TASK ITEM:
In the material below, print every line exactly and omit the pictures.
◆ ◆ ◆
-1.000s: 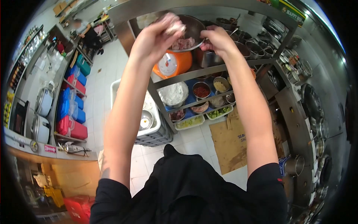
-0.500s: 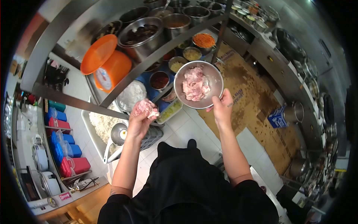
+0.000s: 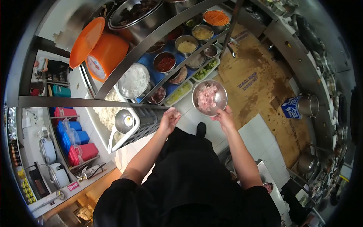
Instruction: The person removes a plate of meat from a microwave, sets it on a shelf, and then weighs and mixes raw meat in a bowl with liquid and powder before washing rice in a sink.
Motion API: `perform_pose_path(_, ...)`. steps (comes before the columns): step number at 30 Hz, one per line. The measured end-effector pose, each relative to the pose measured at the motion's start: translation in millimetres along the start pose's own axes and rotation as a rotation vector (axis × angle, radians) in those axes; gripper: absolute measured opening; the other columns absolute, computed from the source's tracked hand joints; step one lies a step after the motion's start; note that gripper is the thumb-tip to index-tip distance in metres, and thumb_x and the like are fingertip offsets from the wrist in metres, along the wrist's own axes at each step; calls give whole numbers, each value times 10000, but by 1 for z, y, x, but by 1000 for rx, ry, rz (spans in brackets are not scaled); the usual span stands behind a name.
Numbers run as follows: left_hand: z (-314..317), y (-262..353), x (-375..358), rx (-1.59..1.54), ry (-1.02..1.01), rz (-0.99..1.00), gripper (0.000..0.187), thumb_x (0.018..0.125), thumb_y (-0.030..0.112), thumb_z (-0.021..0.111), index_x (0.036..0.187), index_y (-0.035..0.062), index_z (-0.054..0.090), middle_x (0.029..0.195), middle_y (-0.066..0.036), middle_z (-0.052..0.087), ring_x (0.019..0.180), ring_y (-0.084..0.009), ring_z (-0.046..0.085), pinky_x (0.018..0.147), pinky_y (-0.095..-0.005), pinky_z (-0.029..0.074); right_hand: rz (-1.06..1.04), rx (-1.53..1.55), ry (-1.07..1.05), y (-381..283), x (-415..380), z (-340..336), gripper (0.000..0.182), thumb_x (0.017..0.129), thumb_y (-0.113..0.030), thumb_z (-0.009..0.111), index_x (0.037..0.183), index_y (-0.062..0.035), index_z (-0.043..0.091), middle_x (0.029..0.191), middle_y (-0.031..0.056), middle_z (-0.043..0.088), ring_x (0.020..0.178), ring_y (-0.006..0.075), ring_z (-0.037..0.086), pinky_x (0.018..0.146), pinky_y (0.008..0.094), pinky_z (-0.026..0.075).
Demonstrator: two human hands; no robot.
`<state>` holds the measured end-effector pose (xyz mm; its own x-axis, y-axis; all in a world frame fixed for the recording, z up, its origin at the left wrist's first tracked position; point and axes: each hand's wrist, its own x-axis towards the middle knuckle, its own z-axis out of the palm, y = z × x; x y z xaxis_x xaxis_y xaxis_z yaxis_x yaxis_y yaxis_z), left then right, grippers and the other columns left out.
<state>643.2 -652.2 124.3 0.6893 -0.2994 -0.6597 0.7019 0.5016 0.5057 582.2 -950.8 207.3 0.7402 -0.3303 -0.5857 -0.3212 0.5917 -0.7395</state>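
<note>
My right hand (image 3: 225, 119) grips the near rim of a round metal bowl (image 3: 196, 107), with the thumb over the edge. Pale pink raw meat (image 3: 207, 97) lies in that bowl, tilted toward me. Left of the bowl and apart from it, my left hand (image 3: 169, 122) is closed round a clump of similar raw meat (image 3: 173, 111), mostly hidden by the fingers. Beyond my left hand, a clear tub of chopped pale green vegetable (image 3: 179, 94) and a bowl of white powder (image 3: 134, 80) stand on the lower shelf.
A metal shelf frame (image 3: 132, 62) crosses ahead of me, an orange scale (image 3: 109, 56) behind it. A white basin of rice (image 3: 107, 117) holding a ladle (image 3: 124, 121) stands at left. Flattened cardboard (image 3: 257, 90) covers the floor at right, beside a metal pot (image 3: 309, 105).
The bowl has moved right and down, farther from the shelf. My left hand has come right and nearer the bowl, still holding meat. The view has shifted as my body moved.
</note>
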Motion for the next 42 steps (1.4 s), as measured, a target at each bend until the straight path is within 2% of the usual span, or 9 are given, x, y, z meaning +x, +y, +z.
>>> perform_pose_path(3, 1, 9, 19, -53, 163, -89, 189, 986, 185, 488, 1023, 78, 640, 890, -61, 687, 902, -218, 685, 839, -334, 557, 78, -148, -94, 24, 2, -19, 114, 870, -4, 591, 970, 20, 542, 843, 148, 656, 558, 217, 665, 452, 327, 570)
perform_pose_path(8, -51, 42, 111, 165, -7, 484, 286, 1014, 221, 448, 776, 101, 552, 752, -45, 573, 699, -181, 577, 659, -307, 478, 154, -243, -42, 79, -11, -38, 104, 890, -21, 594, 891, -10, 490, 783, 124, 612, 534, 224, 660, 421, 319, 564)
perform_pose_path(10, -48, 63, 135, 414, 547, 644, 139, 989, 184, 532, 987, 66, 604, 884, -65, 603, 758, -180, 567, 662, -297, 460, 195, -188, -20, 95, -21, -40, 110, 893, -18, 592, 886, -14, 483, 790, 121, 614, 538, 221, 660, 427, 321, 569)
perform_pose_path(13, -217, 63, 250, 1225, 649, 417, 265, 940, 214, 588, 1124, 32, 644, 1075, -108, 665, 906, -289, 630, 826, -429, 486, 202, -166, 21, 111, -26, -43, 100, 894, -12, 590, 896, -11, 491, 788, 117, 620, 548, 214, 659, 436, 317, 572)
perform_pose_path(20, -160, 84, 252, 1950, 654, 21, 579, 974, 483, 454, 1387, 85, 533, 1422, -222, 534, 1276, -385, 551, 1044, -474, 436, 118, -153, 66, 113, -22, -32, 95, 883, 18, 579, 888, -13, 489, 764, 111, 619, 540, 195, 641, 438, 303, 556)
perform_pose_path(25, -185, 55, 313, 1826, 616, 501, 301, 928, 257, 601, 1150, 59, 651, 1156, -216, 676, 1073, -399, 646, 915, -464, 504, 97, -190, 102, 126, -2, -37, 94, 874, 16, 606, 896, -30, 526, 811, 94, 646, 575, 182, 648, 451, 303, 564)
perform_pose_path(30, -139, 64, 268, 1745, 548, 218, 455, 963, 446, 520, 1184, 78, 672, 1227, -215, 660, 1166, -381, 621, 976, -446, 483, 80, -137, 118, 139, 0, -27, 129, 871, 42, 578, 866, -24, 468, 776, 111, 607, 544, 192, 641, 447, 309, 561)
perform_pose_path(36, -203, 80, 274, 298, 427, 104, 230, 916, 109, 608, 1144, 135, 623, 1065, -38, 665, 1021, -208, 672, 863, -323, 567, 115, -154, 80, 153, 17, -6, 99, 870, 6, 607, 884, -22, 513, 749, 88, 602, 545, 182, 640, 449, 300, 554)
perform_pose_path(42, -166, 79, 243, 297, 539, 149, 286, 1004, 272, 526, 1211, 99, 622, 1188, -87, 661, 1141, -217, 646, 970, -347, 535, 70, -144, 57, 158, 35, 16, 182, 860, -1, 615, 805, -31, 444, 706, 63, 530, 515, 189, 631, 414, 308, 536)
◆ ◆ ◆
COMPLETED TASK:
-1.000s: 
-0.500s: 
+0.000s: 
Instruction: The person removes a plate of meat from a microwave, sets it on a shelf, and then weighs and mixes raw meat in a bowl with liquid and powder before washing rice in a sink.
Motion API: `perform_pose_path(_, ...)`. steps (comes before the columns): step number at 30 Hz, one per line. The measured end-effector pose, each relative to the pose measured at the motion's start: translation in millimetres along the start pose's own axes and rotation as a rotation vector (axis × angle, radians) in those axes; gripper: absolute measured opening; the other columns absolute, computed from the source's tracked hand joints; step one lies a step after the motion's start; note that gripper is the thumb-tip to index-tip distance in metres, and thumb_x and the like are fingertip offsets from the wrist in metres, along the wrist's own axes at each step; calls give whole numbers, each value times 10000, but by 1 for z, y, x, but by 1000 for rx, ry, rz (spans in brackets are not scaled); the usual span stands behind a name.
Numbers run as follows: left_hand: z (-314..317), y (-262..353), x (-375..358), rx (-1.59..1.54), ry (-1.02..1.01), rz (-0.99..1.00), gripper (0.000..0.187), thumb_x (0.018..0.125), thumb_y (-0.030..0.112), thumb_z (-0.021..0.111), index_x (0.036..0.187), index_y (-0.035..0.062), index_z (-0.054..0.090), middle_x (0.029..0.195), middle_y (-0.066..0.036), middle_z (-0.052..0.087), ring_x (0.019..0.180), ring_y (-0.084..0.009), ring_z (-0.046..0.085), pinky_x (0.018..0.147), pinky_y (-0.095..-0.005), pinky_z (-0.029..0.074); right_hand: rz (-1.06..1.04), rx (-1.53..1.55), ry (-1.07..1.05), y (-381..283), x (-415..380), z (-340..336), gripper (0.000..0.182), thumb_x (0.017..0.129), thumb_y (-0.113..0.030), thumb_z (-0.009..0.111), index_x (0.037..0.183), index_y (-0.062..0.035), index_z (-0.043..0.091), middle_x (0.029..0.191), middle_y (-0.031..0.056), middle_z (-0.043..0.088), ring_x (0.020..0.178), ring_y (-0.006..0.075), ring_z (-0.037..0.086), pinky_x (0.018..0.146), pinky_y (0.008..0.094), pinky_z (-0.026..0.075).
Demonstrator: two human hands; no robot.
`<state>` holds the measured end-effector pose (xyz mm; its own x-axis, y-axis; all in a world frame fixed for the recording, z up, its origin at the left wrist's first tracked position; point and axes: each hand's wrist, its own x-axis towards the middle knuckle, its own z-axis out of the palm, y = z × x; x y z xaxis_x xaxis_y xaxis_z yaxis_x yaxis_y yaxis_z), left then right, grippers and the other columns left out.
<state>643.2 -652.2 124.3 0.6893 -0.2994 -0.6597 0.7019 0.5016 0.5057 582.2 -950.8 207.3 0.7402 -0.3303 -0.5857 -0.3212 0.5917 -0.7395</state>
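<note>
My right hand (image 3: 225, 119) grips the near rim of a round metal bowl (image 3: 196, 107), with the thumb over the edge. Pale pink raw meat (image 3: 207, 97) lies in that bowl, tilted toward me. Left of the bowl and apart from it, my left hand (image 3: 169, 122) is closed round a clump of similar raw meat (image 3: 173, 111), mostly hidden by the fingers. Beyond my left hand, a clear tub of chopped pale green vegetable (image 3: 179, 94) and a bowl of white powder (image 3: 134, 80) stand on the lower shelf.
A metal shelf frame (image 3: 132, 62) crosses ahead of me, an orange scale (image 3: 109, 56) behind it. A white basin of rice (image 3: 107, 117) holding a ladle (image 3: 124, 121) stands at left. Flattened cardboard (image 3: 257, 90) covers the floor at right, beside a metal pot (image 3: 309, 105).
The bowl has moved right and down, farther from the shelf. My left hand has come right and nearer the bowl, still holding meat. The view has shifted as my body moved.
</note>
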Motion for the next 42 steps (1.4 s), as measured, a target at each bend until the straight path is within 2% of the usual span, or 9 are given, x, y, z meaning +x, +y, +z.
>>> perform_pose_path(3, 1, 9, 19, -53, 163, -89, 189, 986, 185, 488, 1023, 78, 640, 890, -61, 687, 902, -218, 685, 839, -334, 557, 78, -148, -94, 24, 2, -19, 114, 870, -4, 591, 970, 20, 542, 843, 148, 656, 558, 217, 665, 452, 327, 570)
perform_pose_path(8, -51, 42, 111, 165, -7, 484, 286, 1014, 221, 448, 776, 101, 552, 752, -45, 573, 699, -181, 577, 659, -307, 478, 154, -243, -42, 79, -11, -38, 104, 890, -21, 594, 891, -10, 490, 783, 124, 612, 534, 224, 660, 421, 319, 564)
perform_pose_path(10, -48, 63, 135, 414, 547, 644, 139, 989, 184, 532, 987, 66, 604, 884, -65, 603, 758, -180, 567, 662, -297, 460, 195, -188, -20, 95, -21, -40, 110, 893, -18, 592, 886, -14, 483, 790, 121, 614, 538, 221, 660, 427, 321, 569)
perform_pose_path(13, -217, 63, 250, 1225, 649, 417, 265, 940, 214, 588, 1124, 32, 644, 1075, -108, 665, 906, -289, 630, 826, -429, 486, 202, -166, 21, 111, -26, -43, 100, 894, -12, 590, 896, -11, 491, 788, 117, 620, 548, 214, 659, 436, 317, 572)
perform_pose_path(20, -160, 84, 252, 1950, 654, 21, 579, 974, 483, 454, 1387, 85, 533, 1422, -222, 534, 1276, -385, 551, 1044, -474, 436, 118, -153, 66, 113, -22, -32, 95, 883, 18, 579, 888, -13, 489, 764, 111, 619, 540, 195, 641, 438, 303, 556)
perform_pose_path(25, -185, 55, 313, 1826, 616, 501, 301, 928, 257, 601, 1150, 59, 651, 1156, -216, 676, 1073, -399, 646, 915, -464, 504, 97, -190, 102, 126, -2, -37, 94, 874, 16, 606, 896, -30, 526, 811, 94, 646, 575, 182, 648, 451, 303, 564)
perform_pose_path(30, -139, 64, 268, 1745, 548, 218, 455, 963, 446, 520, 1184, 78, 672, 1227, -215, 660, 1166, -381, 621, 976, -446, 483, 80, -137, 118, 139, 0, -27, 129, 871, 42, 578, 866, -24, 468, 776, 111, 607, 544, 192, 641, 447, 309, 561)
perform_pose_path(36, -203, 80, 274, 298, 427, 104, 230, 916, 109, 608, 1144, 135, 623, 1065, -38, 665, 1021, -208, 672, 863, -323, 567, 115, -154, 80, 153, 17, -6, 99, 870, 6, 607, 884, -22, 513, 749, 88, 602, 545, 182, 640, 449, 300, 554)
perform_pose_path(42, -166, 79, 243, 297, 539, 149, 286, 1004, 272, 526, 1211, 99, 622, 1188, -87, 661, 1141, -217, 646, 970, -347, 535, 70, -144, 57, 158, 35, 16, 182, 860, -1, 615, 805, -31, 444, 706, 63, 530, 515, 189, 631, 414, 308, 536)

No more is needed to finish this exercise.